### [Your assignment]
Go through the entries below and copy every line that holds the word "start".

### [Records to use]
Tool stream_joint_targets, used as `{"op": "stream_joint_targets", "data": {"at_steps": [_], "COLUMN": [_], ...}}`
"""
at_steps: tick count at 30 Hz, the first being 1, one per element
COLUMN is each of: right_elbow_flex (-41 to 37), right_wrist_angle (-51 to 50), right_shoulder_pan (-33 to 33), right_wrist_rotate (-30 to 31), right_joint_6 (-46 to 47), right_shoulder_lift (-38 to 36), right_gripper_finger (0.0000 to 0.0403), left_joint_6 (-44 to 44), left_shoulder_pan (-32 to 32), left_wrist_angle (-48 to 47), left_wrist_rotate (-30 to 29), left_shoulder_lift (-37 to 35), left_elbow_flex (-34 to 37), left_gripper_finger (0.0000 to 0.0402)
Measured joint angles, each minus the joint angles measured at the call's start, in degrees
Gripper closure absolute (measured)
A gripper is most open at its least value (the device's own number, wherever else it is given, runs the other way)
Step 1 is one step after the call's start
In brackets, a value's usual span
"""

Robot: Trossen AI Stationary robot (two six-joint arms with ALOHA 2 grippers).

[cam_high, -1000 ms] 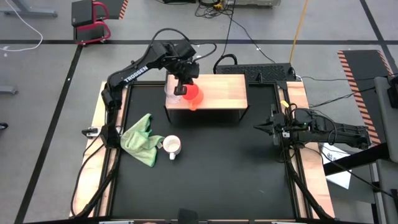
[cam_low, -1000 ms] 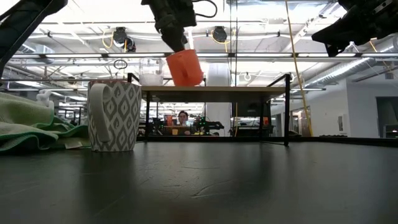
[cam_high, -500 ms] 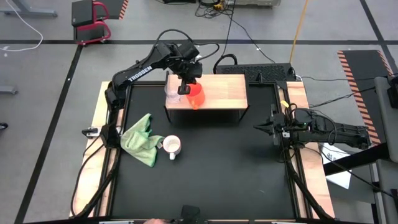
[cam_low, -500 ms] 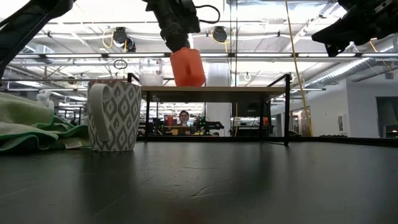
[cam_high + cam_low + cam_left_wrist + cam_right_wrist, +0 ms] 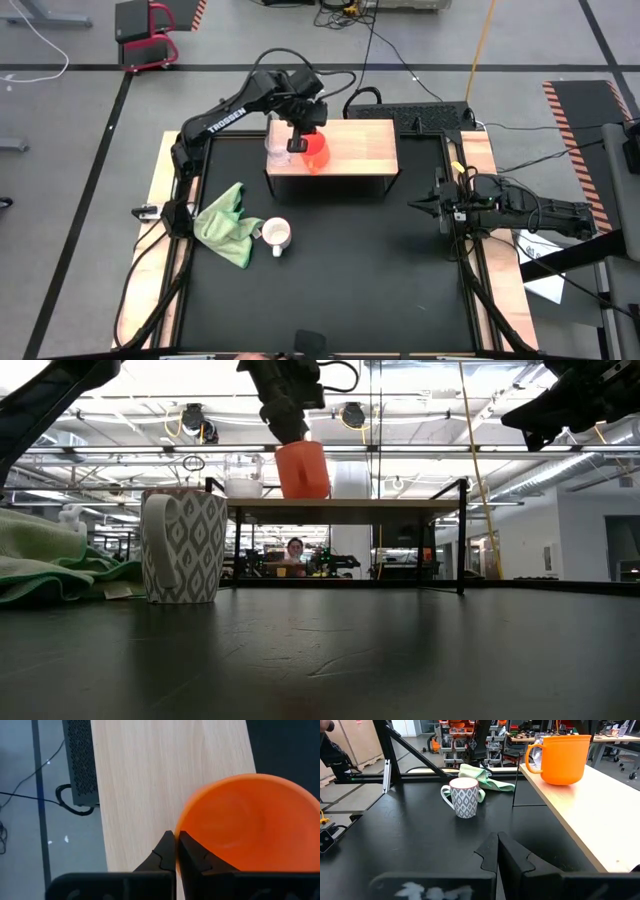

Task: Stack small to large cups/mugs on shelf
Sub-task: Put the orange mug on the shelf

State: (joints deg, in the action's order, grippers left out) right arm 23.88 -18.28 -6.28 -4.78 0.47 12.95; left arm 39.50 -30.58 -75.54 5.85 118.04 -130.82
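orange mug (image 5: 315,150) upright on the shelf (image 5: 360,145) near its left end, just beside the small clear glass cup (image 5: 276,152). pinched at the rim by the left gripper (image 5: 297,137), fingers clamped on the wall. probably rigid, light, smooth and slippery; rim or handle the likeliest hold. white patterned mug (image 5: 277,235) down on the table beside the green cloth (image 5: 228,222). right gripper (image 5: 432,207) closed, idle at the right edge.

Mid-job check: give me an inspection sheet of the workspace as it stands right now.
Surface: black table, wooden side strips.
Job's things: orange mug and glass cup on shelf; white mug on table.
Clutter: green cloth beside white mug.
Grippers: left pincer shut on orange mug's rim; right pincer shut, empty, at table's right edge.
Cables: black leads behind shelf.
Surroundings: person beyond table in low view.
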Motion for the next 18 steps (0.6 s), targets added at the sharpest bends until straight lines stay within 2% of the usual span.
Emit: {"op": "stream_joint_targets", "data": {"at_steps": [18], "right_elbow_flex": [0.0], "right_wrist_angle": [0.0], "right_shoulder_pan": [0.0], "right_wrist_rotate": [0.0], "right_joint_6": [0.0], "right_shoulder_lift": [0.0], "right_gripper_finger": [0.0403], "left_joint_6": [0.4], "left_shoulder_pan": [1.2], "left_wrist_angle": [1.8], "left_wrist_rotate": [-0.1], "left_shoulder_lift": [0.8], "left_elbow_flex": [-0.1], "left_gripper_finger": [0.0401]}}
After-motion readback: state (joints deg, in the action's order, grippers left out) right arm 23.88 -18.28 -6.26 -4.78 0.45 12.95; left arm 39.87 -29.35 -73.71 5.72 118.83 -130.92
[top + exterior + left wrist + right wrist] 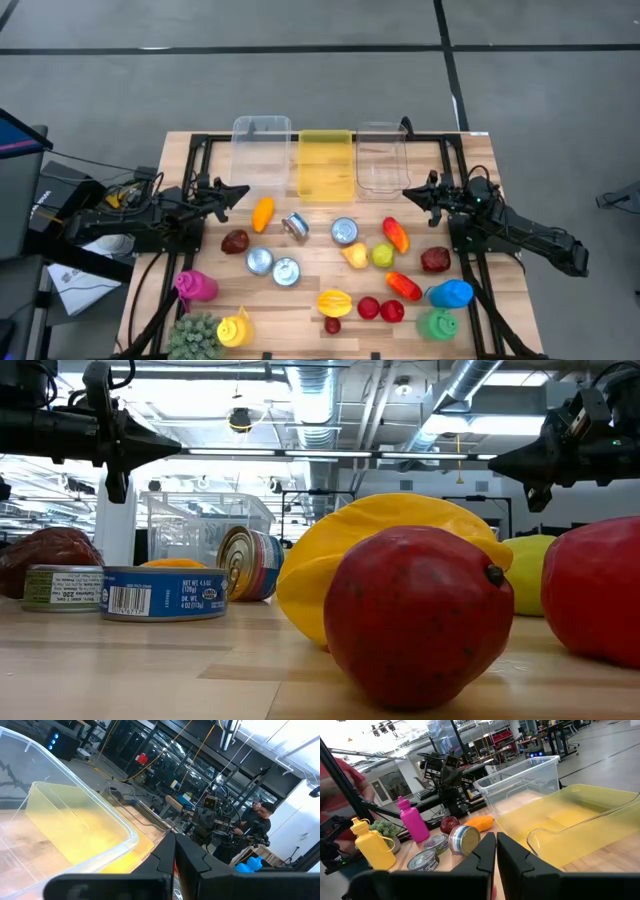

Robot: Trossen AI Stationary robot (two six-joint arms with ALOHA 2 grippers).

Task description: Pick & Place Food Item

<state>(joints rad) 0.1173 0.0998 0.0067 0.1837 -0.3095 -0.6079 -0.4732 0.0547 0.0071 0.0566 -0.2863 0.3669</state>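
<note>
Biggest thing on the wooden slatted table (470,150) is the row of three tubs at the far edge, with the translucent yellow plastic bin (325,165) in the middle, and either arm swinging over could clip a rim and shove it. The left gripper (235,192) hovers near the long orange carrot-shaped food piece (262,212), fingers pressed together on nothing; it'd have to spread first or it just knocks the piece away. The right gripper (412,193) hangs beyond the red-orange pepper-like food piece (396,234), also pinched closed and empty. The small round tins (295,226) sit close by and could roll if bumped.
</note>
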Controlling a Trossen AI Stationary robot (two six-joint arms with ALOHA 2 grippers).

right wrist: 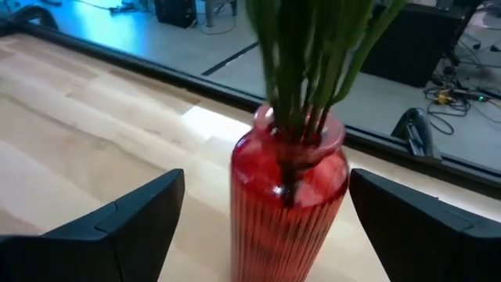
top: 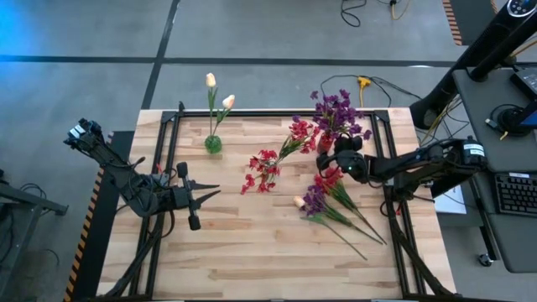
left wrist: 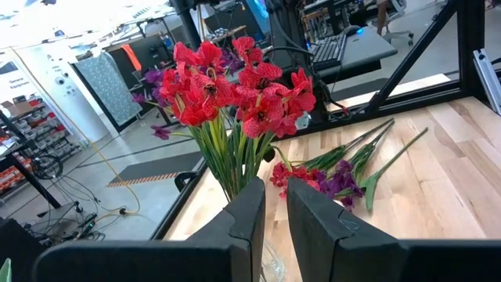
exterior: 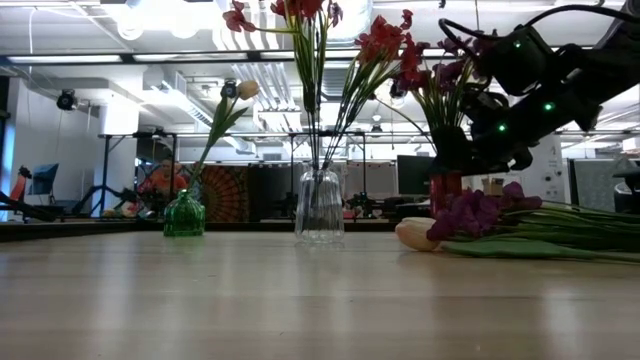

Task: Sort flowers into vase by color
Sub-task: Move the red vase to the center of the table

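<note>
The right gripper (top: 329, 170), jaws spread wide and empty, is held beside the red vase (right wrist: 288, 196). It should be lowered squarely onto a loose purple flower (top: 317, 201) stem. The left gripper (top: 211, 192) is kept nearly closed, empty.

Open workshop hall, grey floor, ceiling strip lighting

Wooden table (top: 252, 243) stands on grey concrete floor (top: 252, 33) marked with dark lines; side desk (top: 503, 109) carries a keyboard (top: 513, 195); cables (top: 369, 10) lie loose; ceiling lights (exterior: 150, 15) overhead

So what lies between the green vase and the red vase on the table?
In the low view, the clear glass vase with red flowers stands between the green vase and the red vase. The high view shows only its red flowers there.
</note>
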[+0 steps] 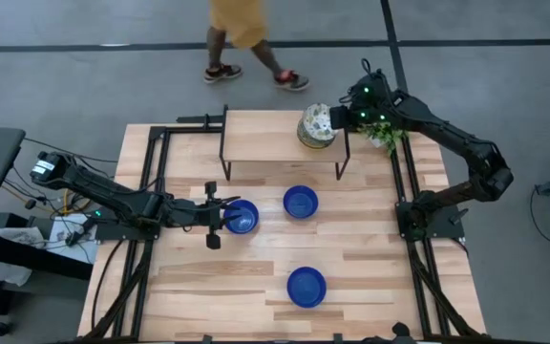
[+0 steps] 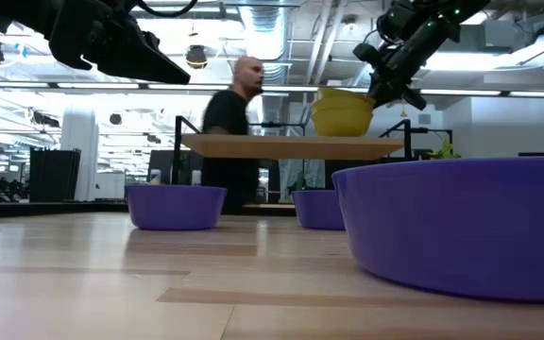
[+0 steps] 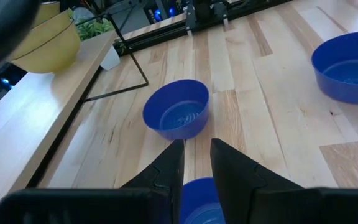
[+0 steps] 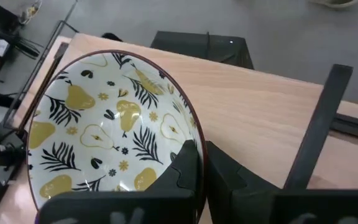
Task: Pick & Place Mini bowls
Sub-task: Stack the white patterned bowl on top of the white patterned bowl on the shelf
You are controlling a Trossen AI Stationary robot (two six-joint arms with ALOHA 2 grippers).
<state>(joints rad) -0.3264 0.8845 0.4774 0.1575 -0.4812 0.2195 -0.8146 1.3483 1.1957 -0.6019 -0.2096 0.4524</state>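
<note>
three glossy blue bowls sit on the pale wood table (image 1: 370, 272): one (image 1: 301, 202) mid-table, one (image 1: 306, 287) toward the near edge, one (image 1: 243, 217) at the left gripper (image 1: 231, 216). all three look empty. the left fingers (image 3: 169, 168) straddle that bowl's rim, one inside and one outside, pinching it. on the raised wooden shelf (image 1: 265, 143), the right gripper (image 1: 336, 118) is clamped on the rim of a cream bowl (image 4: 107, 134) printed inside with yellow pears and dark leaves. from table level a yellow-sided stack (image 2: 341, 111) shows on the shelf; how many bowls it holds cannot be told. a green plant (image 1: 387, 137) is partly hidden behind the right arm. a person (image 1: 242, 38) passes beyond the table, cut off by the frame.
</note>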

### [Result for this task]
Measured joint angles, each minus the joint angles measured at the call's start, in degrees
Step 1 is one step after the call's start

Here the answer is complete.